Baker R E, Masison D C
Department of Molecular Genetics and Microbiology, University of Massachusetts Medical School, Worcester 01655.
Mol Cell Biol. 1990 Jun;10(6):2458-67. doi: 10.1128/mcb.10.6.2458-2467.1990.
CP1 is a sequence-specific DNA-binding protein of the yeast Saccharomyces cerevisiae which recognizes the highly conserved DNA element I (CDEI) of yeast centromeres. We cloned and sequenced the gene encoding CP1. The gene codes for a protein of molecular weight 39,400. When expressed in Escherichia coli, the CP1 gene directed the synthesis of a CDEI-binding protein having the same gel mobility as purified yeast CP1. We have given the CP1 gene the genetic designation CEP1 (centromere protein 1). CEP1 was mapped and found to reside on chromosome X, 2.0 centimorgans from SUP4. Strains were constructed in which most of CEP1 was deleted. Such strains lacked detectable CP1 activity and were viable; however, CEP1 gene disruption resulted in a 35% increase in cell doubling time and a ninefold increase in the rate of mitotic chromosome loss. An unexpected consequence of CP1 gene disruption was methionine auxotrophy genetically linked to cep1. This result and the recent finding that CDEI sites in the MET25 promoter are required to activate transcription (D. Thomas, H. Cherest, and Y. Surdin-Kerjan, J. Mol. Biol. 9:3292-3298, 1989) suggest that CP1 is both a kinetochore protein and a transcription factor.

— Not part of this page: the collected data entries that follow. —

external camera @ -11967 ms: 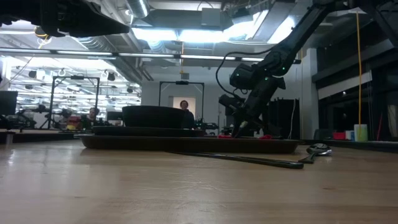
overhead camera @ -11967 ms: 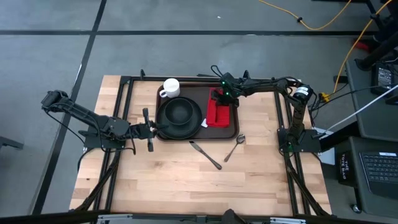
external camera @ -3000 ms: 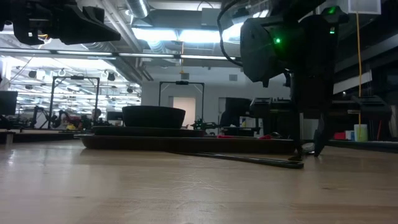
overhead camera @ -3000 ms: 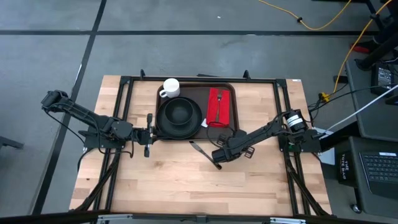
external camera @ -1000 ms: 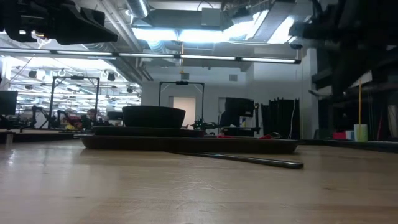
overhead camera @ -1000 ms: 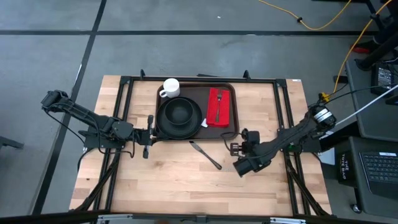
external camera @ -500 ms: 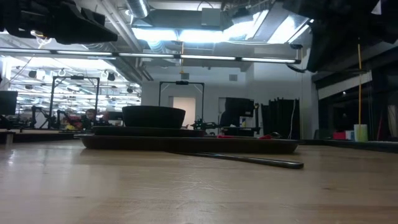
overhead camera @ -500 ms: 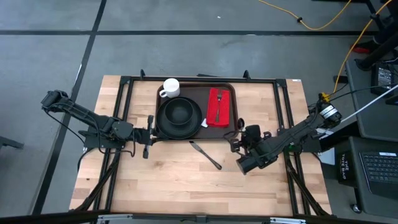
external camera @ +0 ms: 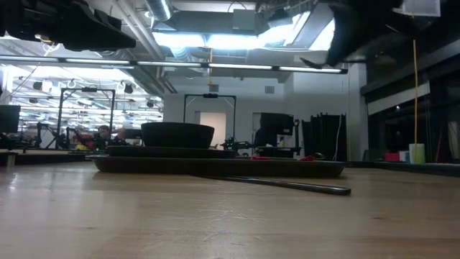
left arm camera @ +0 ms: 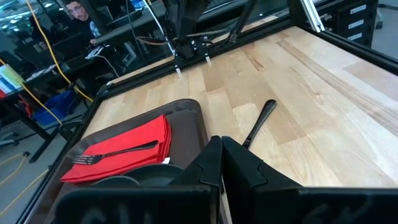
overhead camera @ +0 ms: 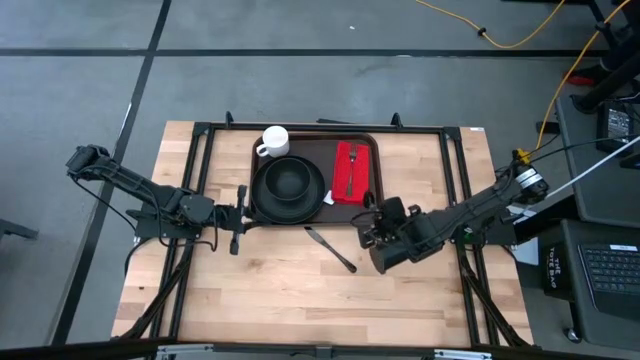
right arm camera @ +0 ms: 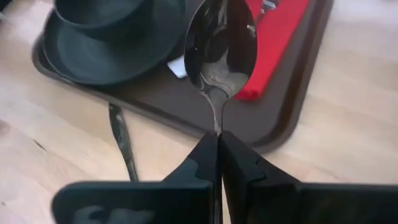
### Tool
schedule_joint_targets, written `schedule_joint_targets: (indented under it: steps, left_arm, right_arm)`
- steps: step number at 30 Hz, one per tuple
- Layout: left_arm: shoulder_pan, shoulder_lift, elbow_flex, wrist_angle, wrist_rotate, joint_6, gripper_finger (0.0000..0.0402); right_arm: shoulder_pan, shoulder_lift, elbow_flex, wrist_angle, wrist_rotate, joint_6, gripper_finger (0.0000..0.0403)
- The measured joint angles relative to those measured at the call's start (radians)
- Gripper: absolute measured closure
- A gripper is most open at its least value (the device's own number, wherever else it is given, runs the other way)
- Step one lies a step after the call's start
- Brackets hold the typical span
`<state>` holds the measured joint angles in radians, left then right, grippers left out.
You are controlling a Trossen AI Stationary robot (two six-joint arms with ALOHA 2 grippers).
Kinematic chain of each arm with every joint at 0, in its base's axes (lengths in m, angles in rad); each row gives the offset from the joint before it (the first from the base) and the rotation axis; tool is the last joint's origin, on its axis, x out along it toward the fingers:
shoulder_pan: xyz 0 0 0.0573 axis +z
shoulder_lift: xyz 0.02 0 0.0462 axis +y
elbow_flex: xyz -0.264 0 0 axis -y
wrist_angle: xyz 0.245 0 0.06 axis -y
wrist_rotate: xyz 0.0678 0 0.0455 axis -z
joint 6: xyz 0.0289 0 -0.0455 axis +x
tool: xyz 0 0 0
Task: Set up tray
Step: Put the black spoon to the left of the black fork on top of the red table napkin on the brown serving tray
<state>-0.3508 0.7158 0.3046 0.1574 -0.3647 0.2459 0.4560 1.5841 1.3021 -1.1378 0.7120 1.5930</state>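
The dark brown tray [overhead camera: 310, 146] lies at the table's far middle. It holds a black plate with a bowl [overhead camera: 288, 185], a white mug [overhead camera: 274, 140] and a red napkin [overhead camera: 352, 172] with a fork [overhead camera: 351, 168] on it. A knife [overhead camera: 331, 249] lies flat on the wood in front of the tray. My right gripper [overhead camera: 370, 228] hangs over the tray's near right corner, shut on a spoon [right arm camera: 221, 50]. My left gripper [overhead camera: 237, 216] stands shut just off the tray's near left corner, with nothing between its fingers. My right gripper pinches the spoon's handle just behind the bowl [right arm camera: 217, 119] between its two fingers. It comes slanting down from the table's near right side, fingers along the handle. The spoon sticks out past the fingertips, its hollow toward the wrist camera, lifted clear above the tray's corner [right arm camera: 273, 134].
The table's black frame rails [overhead camera: 455, 170] run along both sides of the tray and across the far edge. Bare wood [overhead camera: 300, 290] fills the near half of the table. Yellow cable and desks lie on the floor beyond the right edge.
My right gripper has risen and gone toward the table's left, to the tray's near right corner, rolling its wrist as it went. It has stayed shut on the spoon, which has travelled with it clear of the table.
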Motion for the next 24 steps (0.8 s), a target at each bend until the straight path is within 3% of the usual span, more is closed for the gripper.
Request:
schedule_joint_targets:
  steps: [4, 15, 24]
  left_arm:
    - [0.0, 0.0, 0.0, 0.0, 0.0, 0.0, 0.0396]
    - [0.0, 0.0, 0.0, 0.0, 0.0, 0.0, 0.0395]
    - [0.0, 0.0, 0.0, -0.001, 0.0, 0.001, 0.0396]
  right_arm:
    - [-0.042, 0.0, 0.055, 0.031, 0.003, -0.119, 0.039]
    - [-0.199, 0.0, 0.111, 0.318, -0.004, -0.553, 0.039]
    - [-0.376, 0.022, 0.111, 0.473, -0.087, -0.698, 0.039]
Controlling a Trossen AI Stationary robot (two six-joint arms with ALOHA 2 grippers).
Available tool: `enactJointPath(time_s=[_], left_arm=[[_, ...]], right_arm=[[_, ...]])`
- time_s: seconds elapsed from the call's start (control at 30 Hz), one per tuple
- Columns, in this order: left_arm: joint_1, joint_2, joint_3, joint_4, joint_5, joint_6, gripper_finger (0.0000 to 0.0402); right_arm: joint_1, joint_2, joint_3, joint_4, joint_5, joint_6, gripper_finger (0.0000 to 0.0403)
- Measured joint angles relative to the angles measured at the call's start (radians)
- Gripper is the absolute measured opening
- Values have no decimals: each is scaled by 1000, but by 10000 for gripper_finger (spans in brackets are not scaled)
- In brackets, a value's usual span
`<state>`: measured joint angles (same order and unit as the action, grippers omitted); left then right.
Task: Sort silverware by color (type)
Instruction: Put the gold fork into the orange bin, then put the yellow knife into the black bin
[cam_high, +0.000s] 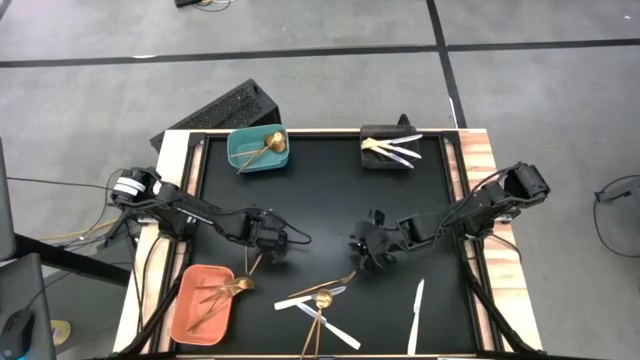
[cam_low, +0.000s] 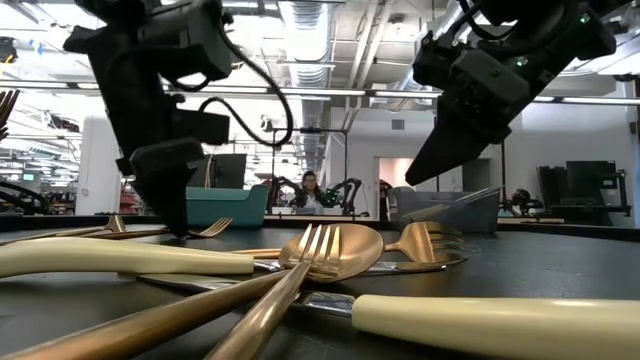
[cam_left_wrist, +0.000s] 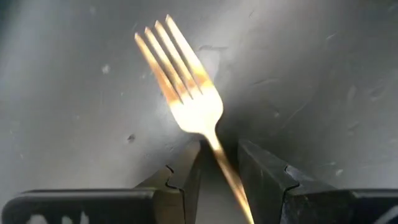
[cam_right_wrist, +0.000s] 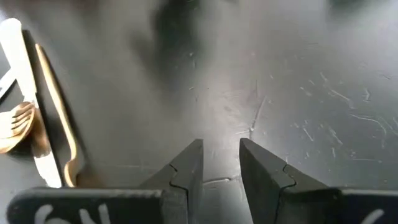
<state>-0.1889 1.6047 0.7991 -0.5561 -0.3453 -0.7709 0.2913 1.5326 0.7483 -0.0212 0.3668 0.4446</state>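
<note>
While the black tabletop (cam_high: 330, 200) sits on a grey floor, with an office and a seated person (cam_low: 308, 192) beyond it, three bins hold sorted pieces: a teal bin (cam_high: 258, 150) far left with a gold spoon, a black bin (cam_high: 385, 148) far right with pale knives, a salmon bin (cam_high: 203, 302) near left with gold forks. The left gripper (cam_high: 262, 252), just beside the salmon bin, has its jaws closed on a gold fork (cam_left_wrist: 186, 81). The right gripper (cam_high: 368, 252) hovers mid-table, jaws slightly apart and empty. Loose silverware (cam_high: 320, 300) lies crossed near the front edge, one white knife (cam_high: 417, 312) apart to the right; the centre stays open.
</note>
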Motion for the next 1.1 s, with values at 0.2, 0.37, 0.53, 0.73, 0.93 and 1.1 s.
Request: enactJointPath(time_s=[0.2, 0.37, 0.53, 0.73, 0.93, 1.1], left_arm=[[9, -4, -36, 44, 1, -19, 69], [10, -3, -39, 77, -30, -11, 25], [18, 0, -16, 97, -105, 12, 19], [45, 0, 7, 110, -169, 79, 59], [54, 0, 27, 106, -194, 116, 106], [54, -1, 45, 103, -196, 157, 133]], right_arm=[[1, 0, 0, 0, 3, -7, 123], [1, 0, 0, -2, 3, -7, 123], [8, -11, 0, -152, -31, 12, 123], [56, -60, -1, -391, -122, 140, 123], [140, -111, 0, -499, -144, 190, 123], [227, -149, 0, -611, -216, 186, 123]])
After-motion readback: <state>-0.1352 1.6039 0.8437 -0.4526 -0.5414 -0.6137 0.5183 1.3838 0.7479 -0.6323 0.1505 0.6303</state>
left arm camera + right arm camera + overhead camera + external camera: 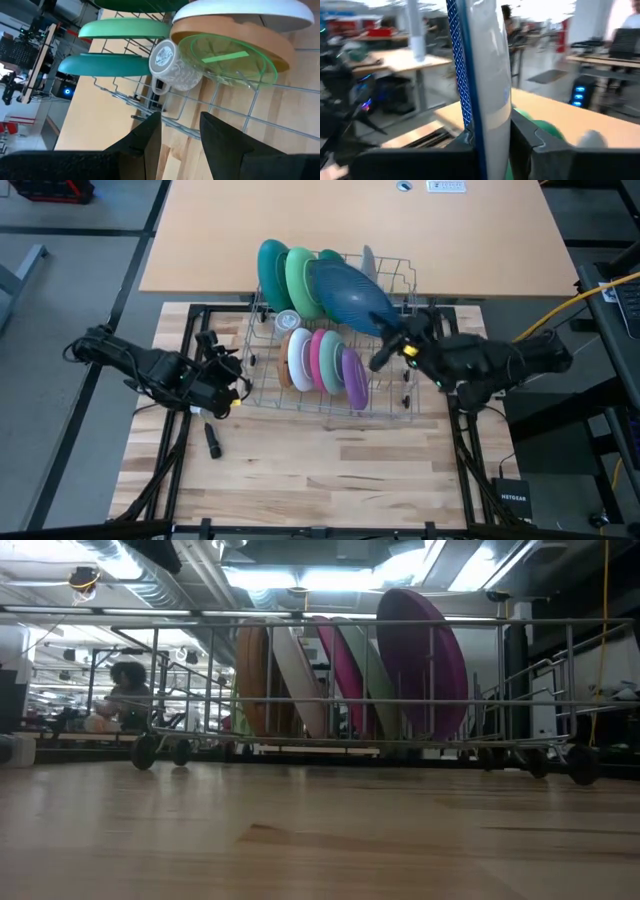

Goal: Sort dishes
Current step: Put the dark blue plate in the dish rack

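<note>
Right claw [392, 346], at the right side of the wire rack [400, 405] on the counter [300, 470], grips the rim of a large blue plate [350, 295] held above the rack's back row. Teal [270, 268] and green [300, 278] plates stand there; white [300, 358], pink [322, 358] and purple [353, 375] ones in front. Left claw [232, 383], narrowly parted, waits at the rack's left edge.

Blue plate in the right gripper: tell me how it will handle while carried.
The blue plate is pinched at its rim by the right gripper, so it may pivot. It keeps its shape edge-on, so probably stiff. Its glossy surface looks slippery.
</note>
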### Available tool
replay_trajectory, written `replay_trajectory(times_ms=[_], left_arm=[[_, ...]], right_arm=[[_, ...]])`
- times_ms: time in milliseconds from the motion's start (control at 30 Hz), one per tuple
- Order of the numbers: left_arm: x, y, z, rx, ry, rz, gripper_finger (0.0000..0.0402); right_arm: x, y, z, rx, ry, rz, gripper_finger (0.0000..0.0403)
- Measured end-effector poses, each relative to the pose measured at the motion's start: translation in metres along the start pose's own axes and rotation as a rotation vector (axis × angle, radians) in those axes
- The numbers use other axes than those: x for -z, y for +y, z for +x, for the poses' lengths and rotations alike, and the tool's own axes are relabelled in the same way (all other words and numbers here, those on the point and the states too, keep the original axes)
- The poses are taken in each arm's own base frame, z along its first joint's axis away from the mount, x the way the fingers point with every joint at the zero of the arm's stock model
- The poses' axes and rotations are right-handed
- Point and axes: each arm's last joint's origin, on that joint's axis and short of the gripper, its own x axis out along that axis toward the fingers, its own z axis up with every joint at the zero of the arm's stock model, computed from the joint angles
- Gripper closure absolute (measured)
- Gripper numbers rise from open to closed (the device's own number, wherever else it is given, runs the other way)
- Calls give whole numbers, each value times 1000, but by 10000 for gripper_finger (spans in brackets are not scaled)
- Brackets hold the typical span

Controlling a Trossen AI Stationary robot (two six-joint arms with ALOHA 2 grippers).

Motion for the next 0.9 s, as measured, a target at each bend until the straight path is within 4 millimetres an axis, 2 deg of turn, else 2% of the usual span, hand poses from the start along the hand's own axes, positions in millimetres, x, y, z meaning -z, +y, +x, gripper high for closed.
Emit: replay_trajectory(times_ms=[67, 333, 533, 600, 700, 900], left_arm=[[1, -1, 1, -1, 4, 3, 277], [2, -2, 2, -3, 6, 0, 277], [1, -1, 2, -4, 7, -21, 277], [1, -1, 2, -4, 8, -30, 277], [1, -1, 2, -4, 7, -34, 277], [1, -1, 2, -4, 8, -32, 277]], right_arm=[[-1, -10, 16, -42, 37, 5, 361], [-15, -73, 73, -153, 232, 86, 361], [-29, -112, 98, -490, 283, 168, 361], [-27, -124, 102, -531, 332, 213, 361], [-19, -138, 102, -481, 446, 255, 361], [7, -147, 83, -435, 748, 128, 361]])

CP1是酿酒酵母的一种序列特异性DNA结合蛋白,它能识别酵母着丝粒中高度保守的DNA元件I(CDEI)。我们克隆并测序了编码CP1的基因。该基因编码一种分子量为39400的蛋白质。当在大肠杆菌中表达时,CP1基因指导合成一种与纯化的酵母CP1具有相同凝胶迁移率的CDEI结合蛋白。我们给CP1基因赋予了遗传命名CEP1(着丝粒蛋白1)。CEP1被定位并发现位于X染色体上,距离SUP4有2.0厘摩。构建了大部分CEP1被缺失的菌株。这些菌株缺乏可检测到的CP1活性,但仍能存活;然而,CEP1基因的破坏导致细胞倍增时间增加35%,有丝分裂染色体丢失率增加9倍。CP1基因破坏的一个意外后果是与cep1遗传连锁的甲硫氨酸营养缺陷型。这一结果以及最近发现MET25启动子中的CDEI位点是激活转录所必需的(D.托马斯、H.谢雷斯特和Y.苏尔丹 - 凯尔让,《分子生物学杂志》9:3292 - 3298,1989)表明CP1既是一种动粒蛋白也是一种转录因子。